## Work task
Please return only the lines from the one holding "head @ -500" through the one holding "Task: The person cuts", exactly as they appear in the records below, both ends included.

## Data excerpts
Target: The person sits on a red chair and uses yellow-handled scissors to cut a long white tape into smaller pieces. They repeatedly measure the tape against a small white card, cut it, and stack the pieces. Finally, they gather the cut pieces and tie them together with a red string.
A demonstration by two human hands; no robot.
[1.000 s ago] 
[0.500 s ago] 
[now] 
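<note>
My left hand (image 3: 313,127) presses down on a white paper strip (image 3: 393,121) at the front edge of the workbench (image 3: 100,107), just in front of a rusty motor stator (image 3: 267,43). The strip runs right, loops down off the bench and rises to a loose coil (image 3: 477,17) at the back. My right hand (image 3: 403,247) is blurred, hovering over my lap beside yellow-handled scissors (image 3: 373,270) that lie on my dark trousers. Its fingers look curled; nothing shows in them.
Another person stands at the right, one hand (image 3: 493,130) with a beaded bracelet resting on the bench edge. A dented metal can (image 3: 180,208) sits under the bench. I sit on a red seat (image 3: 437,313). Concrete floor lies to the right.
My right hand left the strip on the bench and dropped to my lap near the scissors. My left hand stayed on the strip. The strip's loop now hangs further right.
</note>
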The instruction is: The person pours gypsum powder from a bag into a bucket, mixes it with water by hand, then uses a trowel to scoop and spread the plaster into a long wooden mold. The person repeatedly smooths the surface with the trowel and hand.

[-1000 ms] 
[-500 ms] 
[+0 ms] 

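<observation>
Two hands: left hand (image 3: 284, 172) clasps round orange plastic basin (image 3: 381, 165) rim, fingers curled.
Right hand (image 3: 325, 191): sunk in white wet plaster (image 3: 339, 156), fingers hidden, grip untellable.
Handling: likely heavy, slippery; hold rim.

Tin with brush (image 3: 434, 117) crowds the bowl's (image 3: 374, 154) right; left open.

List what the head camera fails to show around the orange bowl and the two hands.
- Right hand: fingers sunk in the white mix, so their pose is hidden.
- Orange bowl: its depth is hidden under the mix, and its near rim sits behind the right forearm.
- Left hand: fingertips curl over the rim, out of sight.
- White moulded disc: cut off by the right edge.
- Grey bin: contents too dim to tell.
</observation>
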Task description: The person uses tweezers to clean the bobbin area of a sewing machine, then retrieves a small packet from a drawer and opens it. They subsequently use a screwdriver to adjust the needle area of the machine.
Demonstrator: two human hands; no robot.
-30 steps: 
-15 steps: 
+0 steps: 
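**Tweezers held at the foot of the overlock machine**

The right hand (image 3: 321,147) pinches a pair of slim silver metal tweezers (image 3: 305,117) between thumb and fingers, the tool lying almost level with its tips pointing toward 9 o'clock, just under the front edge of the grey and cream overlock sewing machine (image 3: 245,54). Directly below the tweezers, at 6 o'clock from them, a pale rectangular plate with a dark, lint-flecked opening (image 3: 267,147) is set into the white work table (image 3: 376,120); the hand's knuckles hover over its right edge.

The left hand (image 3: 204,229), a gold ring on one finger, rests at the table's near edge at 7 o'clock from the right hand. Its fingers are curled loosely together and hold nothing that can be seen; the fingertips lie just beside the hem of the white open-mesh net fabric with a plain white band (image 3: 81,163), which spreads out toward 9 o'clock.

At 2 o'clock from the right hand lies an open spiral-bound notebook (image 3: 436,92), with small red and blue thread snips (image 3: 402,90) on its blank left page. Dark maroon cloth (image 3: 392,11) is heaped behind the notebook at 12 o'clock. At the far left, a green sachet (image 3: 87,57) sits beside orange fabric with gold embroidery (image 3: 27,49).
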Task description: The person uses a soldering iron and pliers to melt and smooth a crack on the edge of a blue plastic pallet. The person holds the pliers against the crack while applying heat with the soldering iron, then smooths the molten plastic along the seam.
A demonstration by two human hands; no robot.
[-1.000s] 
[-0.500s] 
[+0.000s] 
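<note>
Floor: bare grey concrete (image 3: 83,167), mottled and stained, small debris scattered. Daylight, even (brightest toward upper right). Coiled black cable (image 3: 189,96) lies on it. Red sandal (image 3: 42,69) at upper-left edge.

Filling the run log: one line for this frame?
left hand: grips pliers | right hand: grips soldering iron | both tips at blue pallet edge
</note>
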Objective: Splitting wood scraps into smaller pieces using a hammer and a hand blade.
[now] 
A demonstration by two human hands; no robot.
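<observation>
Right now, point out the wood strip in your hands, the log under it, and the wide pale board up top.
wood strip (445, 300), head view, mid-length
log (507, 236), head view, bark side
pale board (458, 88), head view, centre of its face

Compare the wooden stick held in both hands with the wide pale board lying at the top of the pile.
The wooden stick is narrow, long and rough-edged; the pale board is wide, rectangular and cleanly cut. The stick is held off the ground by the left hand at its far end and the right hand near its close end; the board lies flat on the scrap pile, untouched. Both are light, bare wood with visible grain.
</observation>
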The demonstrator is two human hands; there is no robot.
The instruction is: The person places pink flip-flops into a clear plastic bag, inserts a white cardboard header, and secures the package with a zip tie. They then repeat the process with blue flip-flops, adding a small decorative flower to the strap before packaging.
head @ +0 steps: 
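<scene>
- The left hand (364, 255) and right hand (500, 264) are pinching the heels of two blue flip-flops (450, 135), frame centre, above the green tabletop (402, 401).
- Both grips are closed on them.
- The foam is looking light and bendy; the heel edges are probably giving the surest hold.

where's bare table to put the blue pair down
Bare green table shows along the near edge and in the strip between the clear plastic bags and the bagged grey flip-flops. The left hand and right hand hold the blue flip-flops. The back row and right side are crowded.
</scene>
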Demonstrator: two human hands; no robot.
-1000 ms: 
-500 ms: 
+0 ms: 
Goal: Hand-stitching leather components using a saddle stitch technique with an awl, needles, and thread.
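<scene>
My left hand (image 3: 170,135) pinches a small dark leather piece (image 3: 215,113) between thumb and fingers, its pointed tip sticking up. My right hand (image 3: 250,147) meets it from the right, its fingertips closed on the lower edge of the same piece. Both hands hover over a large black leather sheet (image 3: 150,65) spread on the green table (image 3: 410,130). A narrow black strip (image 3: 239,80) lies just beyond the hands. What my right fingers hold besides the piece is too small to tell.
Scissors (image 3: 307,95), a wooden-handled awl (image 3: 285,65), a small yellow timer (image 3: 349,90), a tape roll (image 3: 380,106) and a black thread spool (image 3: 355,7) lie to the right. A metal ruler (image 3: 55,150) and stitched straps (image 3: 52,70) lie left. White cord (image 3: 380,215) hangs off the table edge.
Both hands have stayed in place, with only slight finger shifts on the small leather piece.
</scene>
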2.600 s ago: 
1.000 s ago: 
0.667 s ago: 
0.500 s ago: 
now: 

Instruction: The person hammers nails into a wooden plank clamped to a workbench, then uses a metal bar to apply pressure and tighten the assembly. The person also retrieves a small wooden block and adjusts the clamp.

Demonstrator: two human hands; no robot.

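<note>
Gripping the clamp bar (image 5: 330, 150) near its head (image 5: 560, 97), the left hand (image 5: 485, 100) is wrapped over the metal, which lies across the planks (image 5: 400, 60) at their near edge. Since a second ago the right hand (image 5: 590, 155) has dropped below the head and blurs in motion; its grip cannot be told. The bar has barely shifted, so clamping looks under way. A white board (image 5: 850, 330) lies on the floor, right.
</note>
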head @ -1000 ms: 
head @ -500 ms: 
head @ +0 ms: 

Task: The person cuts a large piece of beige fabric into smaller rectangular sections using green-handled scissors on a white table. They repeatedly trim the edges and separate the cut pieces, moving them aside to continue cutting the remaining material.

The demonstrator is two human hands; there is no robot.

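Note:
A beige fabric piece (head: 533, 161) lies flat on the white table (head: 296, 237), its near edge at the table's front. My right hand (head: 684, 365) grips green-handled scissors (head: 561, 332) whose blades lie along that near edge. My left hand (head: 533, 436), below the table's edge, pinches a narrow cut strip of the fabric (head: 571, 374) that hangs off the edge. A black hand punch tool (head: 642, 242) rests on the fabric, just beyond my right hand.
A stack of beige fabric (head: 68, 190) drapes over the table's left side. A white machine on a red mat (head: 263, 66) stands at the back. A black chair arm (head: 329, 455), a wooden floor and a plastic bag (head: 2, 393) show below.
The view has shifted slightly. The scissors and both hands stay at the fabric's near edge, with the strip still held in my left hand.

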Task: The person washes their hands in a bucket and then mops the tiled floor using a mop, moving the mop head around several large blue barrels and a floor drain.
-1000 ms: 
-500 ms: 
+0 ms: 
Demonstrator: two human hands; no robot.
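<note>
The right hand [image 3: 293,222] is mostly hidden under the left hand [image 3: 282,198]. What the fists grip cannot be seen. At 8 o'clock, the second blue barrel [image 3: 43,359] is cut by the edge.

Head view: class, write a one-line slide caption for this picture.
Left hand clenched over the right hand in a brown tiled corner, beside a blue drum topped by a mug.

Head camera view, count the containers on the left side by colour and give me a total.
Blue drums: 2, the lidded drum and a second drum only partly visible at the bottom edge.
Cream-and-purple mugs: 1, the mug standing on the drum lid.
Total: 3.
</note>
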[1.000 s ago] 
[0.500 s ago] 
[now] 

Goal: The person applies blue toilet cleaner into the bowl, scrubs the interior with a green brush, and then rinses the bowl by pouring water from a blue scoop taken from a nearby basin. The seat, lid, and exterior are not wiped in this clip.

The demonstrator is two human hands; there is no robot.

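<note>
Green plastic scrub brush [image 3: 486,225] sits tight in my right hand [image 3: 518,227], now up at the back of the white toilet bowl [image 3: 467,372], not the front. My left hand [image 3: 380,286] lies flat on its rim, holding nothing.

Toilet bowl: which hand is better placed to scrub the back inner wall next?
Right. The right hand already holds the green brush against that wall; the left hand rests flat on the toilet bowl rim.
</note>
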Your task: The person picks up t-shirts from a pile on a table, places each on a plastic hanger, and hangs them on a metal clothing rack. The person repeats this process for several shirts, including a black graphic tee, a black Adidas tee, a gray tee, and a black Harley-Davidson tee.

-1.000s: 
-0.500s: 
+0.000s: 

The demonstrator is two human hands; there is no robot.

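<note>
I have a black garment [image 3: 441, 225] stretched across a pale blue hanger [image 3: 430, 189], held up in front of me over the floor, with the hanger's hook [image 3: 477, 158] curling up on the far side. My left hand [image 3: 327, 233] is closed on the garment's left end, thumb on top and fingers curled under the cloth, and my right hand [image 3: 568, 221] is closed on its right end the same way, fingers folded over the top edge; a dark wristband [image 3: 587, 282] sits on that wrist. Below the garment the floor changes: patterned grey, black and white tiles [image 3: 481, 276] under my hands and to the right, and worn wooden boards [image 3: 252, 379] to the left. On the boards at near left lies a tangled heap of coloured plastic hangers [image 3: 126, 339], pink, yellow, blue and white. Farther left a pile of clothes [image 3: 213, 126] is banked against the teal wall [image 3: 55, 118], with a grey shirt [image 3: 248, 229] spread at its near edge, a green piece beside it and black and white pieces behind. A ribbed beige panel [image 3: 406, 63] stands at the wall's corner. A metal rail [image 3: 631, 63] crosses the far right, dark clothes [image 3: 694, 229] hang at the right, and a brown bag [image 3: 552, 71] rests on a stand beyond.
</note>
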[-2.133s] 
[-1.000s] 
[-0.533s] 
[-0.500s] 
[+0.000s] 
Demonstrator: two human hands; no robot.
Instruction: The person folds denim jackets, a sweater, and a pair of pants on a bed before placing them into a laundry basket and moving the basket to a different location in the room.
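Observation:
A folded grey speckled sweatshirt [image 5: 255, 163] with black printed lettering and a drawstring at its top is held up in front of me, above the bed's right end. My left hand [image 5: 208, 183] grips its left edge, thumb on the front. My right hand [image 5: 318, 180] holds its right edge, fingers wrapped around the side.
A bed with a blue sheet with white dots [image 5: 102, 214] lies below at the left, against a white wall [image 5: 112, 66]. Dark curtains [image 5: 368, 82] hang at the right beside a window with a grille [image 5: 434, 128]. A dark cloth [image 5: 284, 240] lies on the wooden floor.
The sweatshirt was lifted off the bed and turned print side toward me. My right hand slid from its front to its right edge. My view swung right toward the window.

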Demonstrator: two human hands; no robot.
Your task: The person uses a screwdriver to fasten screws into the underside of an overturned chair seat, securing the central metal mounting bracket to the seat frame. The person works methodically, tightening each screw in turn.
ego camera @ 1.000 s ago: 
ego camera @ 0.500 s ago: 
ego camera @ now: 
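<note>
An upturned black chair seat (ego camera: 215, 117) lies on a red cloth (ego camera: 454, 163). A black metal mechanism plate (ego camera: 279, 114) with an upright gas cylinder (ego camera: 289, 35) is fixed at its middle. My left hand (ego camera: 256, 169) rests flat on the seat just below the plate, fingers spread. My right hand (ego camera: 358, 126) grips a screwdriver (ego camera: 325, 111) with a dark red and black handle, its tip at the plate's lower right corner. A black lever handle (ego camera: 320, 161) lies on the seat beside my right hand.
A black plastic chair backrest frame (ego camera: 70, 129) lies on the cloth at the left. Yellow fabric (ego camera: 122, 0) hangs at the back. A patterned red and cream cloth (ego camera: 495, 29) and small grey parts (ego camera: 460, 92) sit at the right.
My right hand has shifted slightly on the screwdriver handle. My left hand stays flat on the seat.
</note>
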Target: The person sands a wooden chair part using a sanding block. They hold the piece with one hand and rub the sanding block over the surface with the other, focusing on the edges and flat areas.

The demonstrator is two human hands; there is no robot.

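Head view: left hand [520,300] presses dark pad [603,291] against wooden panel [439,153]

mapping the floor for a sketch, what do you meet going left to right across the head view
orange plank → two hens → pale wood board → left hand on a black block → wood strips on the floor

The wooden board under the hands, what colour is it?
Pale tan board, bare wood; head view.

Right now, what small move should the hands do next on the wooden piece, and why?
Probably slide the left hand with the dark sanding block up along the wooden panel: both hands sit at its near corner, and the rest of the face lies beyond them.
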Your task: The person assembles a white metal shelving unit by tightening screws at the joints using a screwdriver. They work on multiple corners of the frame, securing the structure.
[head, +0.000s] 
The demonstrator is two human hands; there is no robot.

## Result
head @ -500 ms: 
head @ +0 ms: 

Task: The person cuts a large piece of beige fabric into smaller rectangular sections using green-handled scissors on a white table. They repeatedly trim the edges and separate the cut pieces, moving them aside to continue cutting the remaining material.

What came before makes up the full response.